Local News

Display Of 10 Commandments Causes Problems In Murder Trial

Posted February 3, 2004

— The latest fight over the display of the Ten Commandments found its way into a Nash County murder trial.

Jeremy Hayes said after three long years, he is relieved to see Andre Edwards, who is accused of killing Hayes' wife, Ginger Hayes, and leaving his then-11-month-old son for dead, going to trial. However, before Edwards walked into the courtroom, his attorneys fought to make changes to the courtroom walls.

Edwards' attorney filed a motion last week requesting the judge cover two panels that displayed the Ten Commandments on either side of the bench. The defense argued leaving the panels exposed would not be fair, especially because Edwards could face the death penalty if he's convicted.

Superior Court Judge Quentin Sumner agreed to keep them covered through this trial in part to avoid an appeal. Assistant district attorney Keith Warner calls it a travesty of justice.

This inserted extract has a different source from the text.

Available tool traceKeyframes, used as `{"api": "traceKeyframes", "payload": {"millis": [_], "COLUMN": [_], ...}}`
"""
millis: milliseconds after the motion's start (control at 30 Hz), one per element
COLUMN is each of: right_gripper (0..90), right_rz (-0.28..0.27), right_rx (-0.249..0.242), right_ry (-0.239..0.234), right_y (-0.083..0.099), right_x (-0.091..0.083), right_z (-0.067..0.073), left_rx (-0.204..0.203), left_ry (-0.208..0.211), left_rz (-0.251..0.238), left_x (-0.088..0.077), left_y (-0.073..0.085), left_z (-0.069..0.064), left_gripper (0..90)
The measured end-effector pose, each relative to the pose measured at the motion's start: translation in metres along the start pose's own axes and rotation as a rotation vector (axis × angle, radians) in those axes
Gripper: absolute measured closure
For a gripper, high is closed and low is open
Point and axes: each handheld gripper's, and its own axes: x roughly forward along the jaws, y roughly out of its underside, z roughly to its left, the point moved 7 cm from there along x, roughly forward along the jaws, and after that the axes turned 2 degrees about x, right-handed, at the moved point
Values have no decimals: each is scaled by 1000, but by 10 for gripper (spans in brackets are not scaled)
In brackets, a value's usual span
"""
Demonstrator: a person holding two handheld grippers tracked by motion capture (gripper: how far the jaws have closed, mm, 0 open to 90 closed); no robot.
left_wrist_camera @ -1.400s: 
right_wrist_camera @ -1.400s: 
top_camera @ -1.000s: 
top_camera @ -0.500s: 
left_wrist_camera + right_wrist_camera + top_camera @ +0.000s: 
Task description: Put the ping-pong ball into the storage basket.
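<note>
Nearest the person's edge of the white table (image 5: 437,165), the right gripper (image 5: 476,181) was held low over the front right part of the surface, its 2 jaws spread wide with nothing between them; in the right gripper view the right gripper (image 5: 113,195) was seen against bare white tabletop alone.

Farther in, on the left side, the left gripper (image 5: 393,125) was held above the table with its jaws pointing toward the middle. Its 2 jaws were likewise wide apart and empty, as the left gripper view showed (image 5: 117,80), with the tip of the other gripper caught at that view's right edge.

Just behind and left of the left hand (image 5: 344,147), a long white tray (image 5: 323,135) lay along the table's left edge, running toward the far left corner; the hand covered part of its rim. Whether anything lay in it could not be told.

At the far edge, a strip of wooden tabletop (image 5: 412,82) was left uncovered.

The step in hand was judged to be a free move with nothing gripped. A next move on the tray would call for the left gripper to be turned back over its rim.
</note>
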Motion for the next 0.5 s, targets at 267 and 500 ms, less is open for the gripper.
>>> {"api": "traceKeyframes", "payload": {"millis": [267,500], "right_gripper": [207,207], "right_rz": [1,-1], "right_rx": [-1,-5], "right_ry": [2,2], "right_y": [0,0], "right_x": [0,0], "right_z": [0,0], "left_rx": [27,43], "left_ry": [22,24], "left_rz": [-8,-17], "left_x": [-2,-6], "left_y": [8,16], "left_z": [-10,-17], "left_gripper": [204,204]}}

"They've been there for 90-some years. They were hand-painted on there. They've basically never been an issue in any other trial or case before and it shouldn't have been an issue in this case," he said.

"It is annoying that they even addressed that, that it was even addressed in the matter," said Jeremy Hayes. "I don't see how that has any bearing on this case in itself."

The judge in the case told potential jurors to be prepared for what could be a lengthy selection process. The judge said it could be several weeks before attorneys make their opening statements.

Edwards' attorneys declined to speak with WRAL about their rationale to have the Ten Commandments covered.

The Ten Commandments controversy is nothing new. Earlier this year, a monument was removed from outside the Winston-Salem City Hall. Last year, Alabama's Chief Justice Roy Moore lost his job in a dispute over a Ten Commandments monument outside the state's Supreme Court.